> [PROBLEM DETAILS] Please write out the listing beneath this sentence exactly, from its first line to the line with "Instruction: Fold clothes", and stop there.

> [RECORDS FOR PROCESSING]

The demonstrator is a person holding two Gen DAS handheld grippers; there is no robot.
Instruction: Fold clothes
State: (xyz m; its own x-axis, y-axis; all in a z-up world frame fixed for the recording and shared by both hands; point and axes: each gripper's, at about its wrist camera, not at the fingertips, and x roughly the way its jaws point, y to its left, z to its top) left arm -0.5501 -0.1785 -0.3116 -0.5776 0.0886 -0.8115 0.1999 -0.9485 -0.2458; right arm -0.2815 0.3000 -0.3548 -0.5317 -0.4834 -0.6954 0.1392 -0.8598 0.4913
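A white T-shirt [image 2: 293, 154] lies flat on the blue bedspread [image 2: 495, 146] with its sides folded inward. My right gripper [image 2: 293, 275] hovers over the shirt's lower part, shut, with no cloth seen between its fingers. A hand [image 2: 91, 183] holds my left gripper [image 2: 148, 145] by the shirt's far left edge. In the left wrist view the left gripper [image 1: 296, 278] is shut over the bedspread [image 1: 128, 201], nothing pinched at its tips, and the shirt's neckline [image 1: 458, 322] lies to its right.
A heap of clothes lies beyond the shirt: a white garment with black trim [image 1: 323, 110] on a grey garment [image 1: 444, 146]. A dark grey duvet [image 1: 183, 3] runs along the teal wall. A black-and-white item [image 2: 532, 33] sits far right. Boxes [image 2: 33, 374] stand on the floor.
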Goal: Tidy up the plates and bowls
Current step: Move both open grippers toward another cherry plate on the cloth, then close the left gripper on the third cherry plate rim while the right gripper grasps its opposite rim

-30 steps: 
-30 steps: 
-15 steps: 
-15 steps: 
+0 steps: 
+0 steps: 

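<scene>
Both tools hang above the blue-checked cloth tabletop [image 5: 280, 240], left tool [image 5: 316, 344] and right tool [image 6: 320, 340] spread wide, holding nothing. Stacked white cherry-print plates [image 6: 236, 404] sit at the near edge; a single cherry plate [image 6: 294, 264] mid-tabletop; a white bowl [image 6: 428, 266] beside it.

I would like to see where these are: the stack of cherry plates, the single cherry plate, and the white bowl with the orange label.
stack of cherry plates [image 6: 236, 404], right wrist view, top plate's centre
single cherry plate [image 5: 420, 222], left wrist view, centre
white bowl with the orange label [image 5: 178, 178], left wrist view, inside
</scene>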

> [OUTPUT OF THE EXERCISE]
The demonstrator is a person holding two Gen DAS handheld grippers; there is no robot.
Instruction: Fold clothes

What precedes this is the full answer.